Hay historias que, más allá de lo que uno crea o no, dejan una sensación difícil de explicar. No por miedo, sino por la inquietud de que algo no encaja del todo. Este fue el caso de Mariana, una mujer de 42 años que llegó a consulta completamente agotada, con una angustia que no sabía de dónde venía.
Su vida, según contó, había cambiado de forma repentina. Problemas en la relación, insomnio intenso, pensamientos negativos constantes, discusiones sin motivo y una sensación de peso emocional difícil de describir. Todo comenzó —según ella— después de recibir un regalo aparentemente inocente: un objeto decorativo para su habitación.
A simple vista, no había nada extraño. Pero su cuerpo sí reaccionaba. Cada vez que lo miraba, sentía incomodidad, rechazo… algo que no podía explicar con lógica.

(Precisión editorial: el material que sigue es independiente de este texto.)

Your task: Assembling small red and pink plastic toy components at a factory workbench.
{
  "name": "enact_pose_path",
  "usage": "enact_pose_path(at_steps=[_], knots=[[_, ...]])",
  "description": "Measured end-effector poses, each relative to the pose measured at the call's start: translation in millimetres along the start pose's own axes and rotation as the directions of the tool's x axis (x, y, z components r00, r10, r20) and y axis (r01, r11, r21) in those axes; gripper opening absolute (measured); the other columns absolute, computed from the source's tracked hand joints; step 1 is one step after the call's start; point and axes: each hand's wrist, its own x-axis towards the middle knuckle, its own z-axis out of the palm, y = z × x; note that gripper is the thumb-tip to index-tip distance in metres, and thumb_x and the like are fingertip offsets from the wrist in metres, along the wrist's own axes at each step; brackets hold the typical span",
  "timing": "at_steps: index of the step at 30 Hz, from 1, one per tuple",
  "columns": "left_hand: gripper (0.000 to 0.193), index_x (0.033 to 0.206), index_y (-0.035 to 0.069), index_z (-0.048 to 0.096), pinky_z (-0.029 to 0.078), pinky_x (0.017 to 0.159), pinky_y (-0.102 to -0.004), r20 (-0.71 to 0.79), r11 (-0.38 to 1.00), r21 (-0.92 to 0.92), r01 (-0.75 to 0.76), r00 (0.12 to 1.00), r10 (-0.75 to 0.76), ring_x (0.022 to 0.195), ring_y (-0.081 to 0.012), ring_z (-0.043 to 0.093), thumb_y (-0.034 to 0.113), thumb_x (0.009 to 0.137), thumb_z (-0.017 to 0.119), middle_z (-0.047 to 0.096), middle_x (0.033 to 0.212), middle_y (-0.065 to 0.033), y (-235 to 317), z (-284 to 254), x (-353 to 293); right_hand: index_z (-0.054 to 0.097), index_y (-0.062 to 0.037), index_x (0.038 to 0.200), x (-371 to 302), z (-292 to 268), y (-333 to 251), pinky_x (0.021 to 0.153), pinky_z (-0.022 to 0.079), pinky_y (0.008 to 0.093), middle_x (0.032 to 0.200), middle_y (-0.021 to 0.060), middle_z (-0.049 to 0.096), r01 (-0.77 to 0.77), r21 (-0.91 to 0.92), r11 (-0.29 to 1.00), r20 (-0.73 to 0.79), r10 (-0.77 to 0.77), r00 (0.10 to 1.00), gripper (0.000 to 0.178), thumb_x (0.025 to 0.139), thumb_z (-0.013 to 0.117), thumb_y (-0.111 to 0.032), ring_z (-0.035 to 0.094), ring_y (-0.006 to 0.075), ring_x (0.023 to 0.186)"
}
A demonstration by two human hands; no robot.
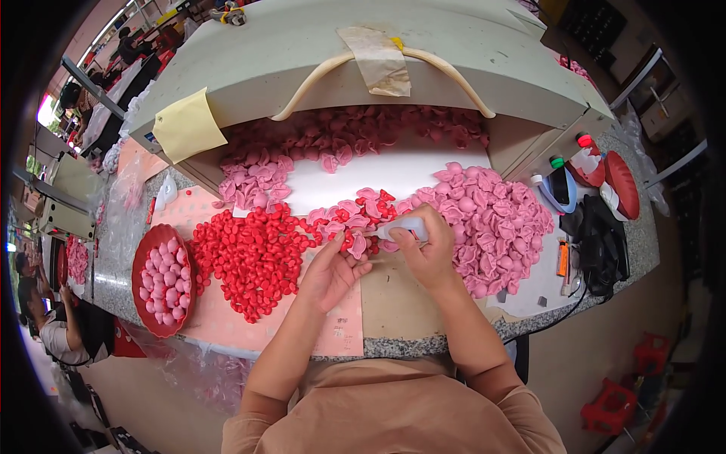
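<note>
My right hand [432, 257] is wrapped round a small whitish squeeze bottle [408, 225], its nozzle pointing left toward my left hand. My left hand [330, 277] is turned partly palm up, thumb and fingers pinching a small pink curved shell piece [358, 248] with a bit of red beside it. The bottle's tip is close to that piece; whether they touch I cannot tell. Just beyond my hands lie joined pink and red pieces [344, 216]. A heap of small glossy red pieces [253, 261] spreads to the left, and a heap of pink shell pieces [495, 227] to the right.
A grey metal housing [318, 45] arches over a white surface [348, 178] bearing more pink pieces. At left, a red dish [168, 327] holds pink balls. Further right are a black cloth-like bundle [605, 246], an orange tool [563, 259] and a blue container [561, 193]. Other people sit far left.
</note>
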Motion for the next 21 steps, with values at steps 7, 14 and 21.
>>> enact_pose_path(at_steps=[7, 14, 21], knots=[[0.03, 0.112, 0.005, 0.052, 0.05, 0.076, -0.0348, 0.034, 1.0, 0.013, -0.005, 0.999, 0.005, 0.082, -0.0175, 0.059, 0.028, 0.092, 0.05, 0.062, 0.094, -0.0069, 0.0, 2.2, -1.5, 0.056, -0.0026, 0.08, -0.2, 0.7, 1.7, 0.054, 0.04, 0.027, 0.072, 0.0065, 0.056, 0.036, -0.012, 0.999, 0.009, -0.036, 0.999, 0.023, 0.08, 0.066, -0.023, 0.051, 0.0146, 0.061], [0.031, 0.113, 0.005, 0.052, 0.05, 0.076, -0.0346, 0.035, 1.0, 0.029, -0.007, 0.999, 0.006, 0.081, -0.0168, 0.059, 0.029, 0.093, 0.048, 0.061, 0.094, -0.0065, -0.9, -0.5, -0.8, 0.056, -0.0024, 0.08, 0.1, -1.3, 2.8, 0.054, 0.04, 0.0262, 0.072, 0.0072, 0.056, 0.045, -0.021, 0.999, 0.011, -0.045, 0.999, 0.023, 0.08, 0.066, -0.023, 0.053, 0.0143, 0.061], [0.03, 0.112, 0.005, 0.053, 0.051, 0.075, -0.0352, 0.051, 0.998, 0.051, -0.021, 0.999, 0.019, 0.081, -0.0169, 0.059, 0.028, 0.093, 0.048, 0.062, 0.093, -0.0067, -1.1, -1.0, -1.0, 0.056, -0.0021, 0.079, 1.0, -2.2, 1.5, 0.053, 0.041, 0.0262, 0.071, 0.0076, 0.057, 0.006, 0.003, 1.0, 0.011, -0.006, 1.0, 0.018, 0.08, 0.065, -0.018, 0.053, 0.0142, 0.06]])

Cuando un “regalo” no se siente como tal
Más allá de creencias espirituales, hay algo que no se puede ignorar: la intuición. Esa sensación interna que aparece sin aviso y que muchas veces intentamos callar por educación, por no incomodar o por miedo a exagerar.
¿Cuántas veces aceptaste algo que no querías realmente?
¿Cuántas veces ignoraste esa sensación incómoda solo para no generar conflicto?
El problema no es el objeto en sí… sino lo que genera en vos.